メルツ首相は就任時にAfDを弱体化させると誓っていたが、それを実現できなかった。また、ロシアによるウクライナへの攻撃継続や、NATO諸国を標的としたサボタージュ工作の疑い、ドナルド・トランプ米大統領との困難な交渉など、欧州が多くの課題に直面する中で、今回の結果は大きな混乱要因となっている。
AfDの戦略と今後の政権樹立
AfDの州知事候補である35歳のジークムント氏は、親ロシア的な姿勢や急進的な反移民政策で知られる党のイメージに、親しみやすさとノスタルジーを組み合わせた戦略を展開した。彼は記者団に対し、私たちは古き、安全で、美しいドイツを取り戻さなければならないと述べ、今後の方向性を示した。
政権樹立に向けては、AfDを排除した政府を形成するには、CDU、社会民主党、緑の党、左派党、そしてBSW(ザラフ・ザイハン党)の全政党が協力する必要がある。BSWのリード候補であるトーマス・シュルツェ氏は、AfDの州知事就任を支援する意向を改めて表明している。

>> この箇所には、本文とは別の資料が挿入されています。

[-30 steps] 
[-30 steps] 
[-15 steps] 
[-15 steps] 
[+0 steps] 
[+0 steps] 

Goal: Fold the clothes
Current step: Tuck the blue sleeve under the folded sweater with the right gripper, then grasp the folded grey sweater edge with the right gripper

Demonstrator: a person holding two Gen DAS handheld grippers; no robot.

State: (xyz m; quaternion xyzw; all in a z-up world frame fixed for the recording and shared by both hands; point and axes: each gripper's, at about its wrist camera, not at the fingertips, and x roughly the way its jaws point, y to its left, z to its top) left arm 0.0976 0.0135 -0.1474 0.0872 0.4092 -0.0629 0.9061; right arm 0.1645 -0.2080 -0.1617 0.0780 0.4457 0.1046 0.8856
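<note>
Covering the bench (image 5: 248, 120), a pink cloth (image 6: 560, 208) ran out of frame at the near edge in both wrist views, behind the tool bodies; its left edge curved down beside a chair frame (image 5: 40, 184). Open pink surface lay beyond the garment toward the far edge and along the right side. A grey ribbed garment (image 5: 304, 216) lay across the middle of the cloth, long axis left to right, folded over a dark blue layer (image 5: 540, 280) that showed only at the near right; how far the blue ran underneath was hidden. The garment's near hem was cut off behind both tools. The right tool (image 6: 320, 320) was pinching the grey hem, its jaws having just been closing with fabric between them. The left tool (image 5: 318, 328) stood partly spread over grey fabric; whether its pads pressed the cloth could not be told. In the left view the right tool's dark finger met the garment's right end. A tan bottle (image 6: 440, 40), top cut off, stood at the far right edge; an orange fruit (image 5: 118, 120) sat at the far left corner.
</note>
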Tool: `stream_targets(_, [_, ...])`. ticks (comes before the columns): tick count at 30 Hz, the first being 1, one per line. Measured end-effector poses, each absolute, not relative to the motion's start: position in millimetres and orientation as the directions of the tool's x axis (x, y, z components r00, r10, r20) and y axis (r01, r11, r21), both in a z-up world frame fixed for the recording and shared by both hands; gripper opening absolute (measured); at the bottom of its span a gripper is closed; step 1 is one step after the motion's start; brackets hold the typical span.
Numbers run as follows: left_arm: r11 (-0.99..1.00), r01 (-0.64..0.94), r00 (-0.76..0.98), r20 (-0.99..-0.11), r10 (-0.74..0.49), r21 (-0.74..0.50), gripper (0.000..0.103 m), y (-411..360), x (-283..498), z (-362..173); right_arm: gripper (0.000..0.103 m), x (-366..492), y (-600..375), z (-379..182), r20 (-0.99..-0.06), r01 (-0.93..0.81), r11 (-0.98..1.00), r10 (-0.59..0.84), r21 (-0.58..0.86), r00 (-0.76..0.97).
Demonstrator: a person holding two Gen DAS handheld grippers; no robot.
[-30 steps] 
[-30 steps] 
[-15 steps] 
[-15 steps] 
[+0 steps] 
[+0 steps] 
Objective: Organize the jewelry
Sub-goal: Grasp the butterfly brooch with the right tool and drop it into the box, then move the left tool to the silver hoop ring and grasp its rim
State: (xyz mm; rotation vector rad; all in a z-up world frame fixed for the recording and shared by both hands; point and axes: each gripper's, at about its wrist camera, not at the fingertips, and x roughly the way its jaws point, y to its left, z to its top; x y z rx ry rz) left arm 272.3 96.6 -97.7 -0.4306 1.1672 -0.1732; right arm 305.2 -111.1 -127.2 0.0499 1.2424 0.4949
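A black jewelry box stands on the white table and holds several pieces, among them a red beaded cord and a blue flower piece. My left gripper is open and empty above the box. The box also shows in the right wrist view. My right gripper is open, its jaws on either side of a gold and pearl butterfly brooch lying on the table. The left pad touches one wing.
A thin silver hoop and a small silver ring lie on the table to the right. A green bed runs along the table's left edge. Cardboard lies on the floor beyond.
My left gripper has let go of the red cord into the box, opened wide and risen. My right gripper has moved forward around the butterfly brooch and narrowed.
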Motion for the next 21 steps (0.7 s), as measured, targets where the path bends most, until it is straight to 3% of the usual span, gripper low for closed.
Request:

また、イーロン・マスク氏はオンラインプラットフォームXでAfDの勝利を祝福し、これに対しジークムント氏は、責任ある立場に就いた際には強力で建設的な協力の機会を非常に歓迎すると英語で返信した。トランプ氏は自身のプラットフォーム「Truth Social」に、コメントを添えずに選挙予測のスクリーンショットを投稿した。